[DATA EXCERPT]

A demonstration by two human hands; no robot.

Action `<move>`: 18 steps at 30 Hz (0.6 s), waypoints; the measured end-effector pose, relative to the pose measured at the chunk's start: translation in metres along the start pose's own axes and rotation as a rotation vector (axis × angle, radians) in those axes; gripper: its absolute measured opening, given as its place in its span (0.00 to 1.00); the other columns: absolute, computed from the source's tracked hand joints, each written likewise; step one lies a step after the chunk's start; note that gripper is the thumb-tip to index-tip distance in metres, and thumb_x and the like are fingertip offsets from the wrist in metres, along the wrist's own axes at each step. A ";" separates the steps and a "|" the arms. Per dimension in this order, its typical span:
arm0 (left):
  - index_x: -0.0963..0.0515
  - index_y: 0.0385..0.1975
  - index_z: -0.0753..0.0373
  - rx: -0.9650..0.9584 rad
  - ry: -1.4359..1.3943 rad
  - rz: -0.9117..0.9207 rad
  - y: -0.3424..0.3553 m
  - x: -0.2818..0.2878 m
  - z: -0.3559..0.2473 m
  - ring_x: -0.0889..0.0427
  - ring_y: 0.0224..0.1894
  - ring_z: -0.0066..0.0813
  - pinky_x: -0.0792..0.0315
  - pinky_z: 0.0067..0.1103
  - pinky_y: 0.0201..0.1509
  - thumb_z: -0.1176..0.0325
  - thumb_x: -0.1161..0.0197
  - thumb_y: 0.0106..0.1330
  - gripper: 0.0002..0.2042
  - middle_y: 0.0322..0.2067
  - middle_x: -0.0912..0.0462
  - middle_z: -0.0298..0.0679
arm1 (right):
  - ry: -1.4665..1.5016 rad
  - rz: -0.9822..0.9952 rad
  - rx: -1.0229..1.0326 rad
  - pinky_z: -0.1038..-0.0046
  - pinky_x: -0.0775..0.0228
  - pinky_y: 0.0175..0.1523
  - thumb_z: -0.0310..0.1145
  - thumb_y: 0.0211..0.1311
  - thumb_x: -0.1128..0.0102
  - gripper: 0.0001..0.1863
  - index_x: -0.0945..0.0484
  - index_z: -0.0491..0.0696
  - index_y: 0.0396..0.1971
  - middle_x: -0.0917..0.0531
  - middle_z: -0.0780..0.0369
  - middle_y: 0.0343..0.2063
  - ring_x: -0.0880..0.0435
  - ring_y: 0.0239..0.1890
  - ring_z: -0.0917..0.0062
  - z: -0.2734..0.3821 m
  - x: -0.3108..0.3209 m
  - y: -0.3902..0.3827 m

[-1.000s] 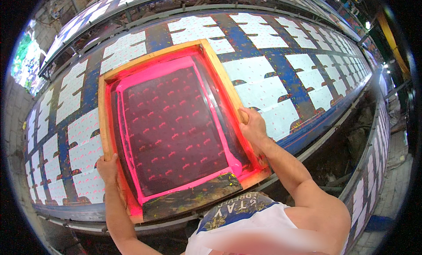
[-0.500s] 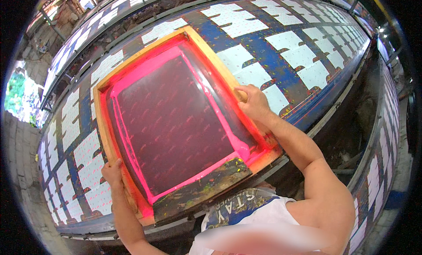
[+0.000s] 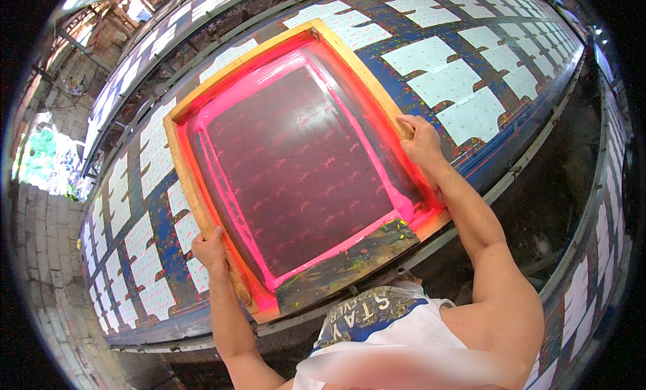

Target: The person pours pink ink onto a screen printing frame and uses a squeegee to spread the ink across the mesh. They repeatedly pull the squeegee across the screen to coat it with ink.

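A large wooden-framed printing screen (image 3: 296, 168) is in front of me above a long table. Its dark mesh carries rows of small pink marks, with bright pink ink banked around the edges. My left hand (image 3: 210, 247) is closed on the frame's left side, near its lower corner. On the right side, my right hand (image 3: 422, 142) grips the frame at a small wooden handle (image 3: 405, 127). A dark, paint-stained board (image 3: 346, 265) lies across the screen's near end. I cannot tell whether the screen touches the table or hangs just over it.
White cut pieces (image 3: 441, 80) with small prints lie in rows on the blue, paint-spattered table (image 3: 397, 94). Another table with similar pieces (image 3: 575, 296) runs along the right, past a dark gap. A metal rail (image 3: 515, 171) edges my table. A block wall (image 3: 50, 255) stands left.
Both hands have carried the screen to the right along the table. It now covers a white piece that was showing beside it, and more pieces show on its left.
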State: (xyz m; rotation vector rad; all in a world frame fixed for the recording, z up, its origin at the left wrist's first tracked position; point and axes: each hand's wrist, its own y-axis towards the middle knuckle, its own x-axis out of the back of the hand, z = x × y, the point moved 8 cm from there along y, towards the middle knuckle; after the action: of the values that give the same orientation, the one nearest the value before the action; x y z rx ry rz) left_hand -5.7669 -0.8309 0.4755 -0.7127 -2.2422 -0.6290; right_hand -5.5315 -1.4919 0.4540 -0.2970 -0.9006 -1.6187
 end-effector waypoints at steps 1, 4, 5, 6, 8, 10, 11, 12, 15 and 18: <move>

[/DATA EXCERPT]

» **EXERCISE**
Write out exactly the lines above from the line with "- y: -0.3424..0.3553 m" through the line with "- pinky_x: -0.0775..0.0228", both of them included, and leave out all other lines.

» **YOUR RESPONSE**
  - y: -0.3424..0.3553 m
  - x: -0.2818..0.2878 m
  - z: -0.3559..0.2473 m
  - ring_x: -0.0889..0.0427
  - ring_y: 0.0224..0.1894
  - ring_z: -0.0066..0.0813
  - pinky_x: -0.0792..0.0315
  - pinky_z: 0.0067..0.1103
  - pinky_y: 0.0201..0.1509
  - thumb_z: -0.1176..0.0325
  - thumb_x: -0.1161..0.0197
  - thumb_y: 0.0106..0.1330
  - gripper: 0.0002..0.2042
  - middle_y: 0.0322..0.2067
  - middle_x: -0.0912..0.0462
  - middle_z: -0.0298..0.0679
arm1 (right):
  - ry: -1.4665..1.5016 rad
  - rz: -0.9822..0.9952 rad
  - rx: -1.0229..1.0326 rad
  - pinky_z: -0.1038..-0.0046
  - pinky_x: -0.0775..0.0228

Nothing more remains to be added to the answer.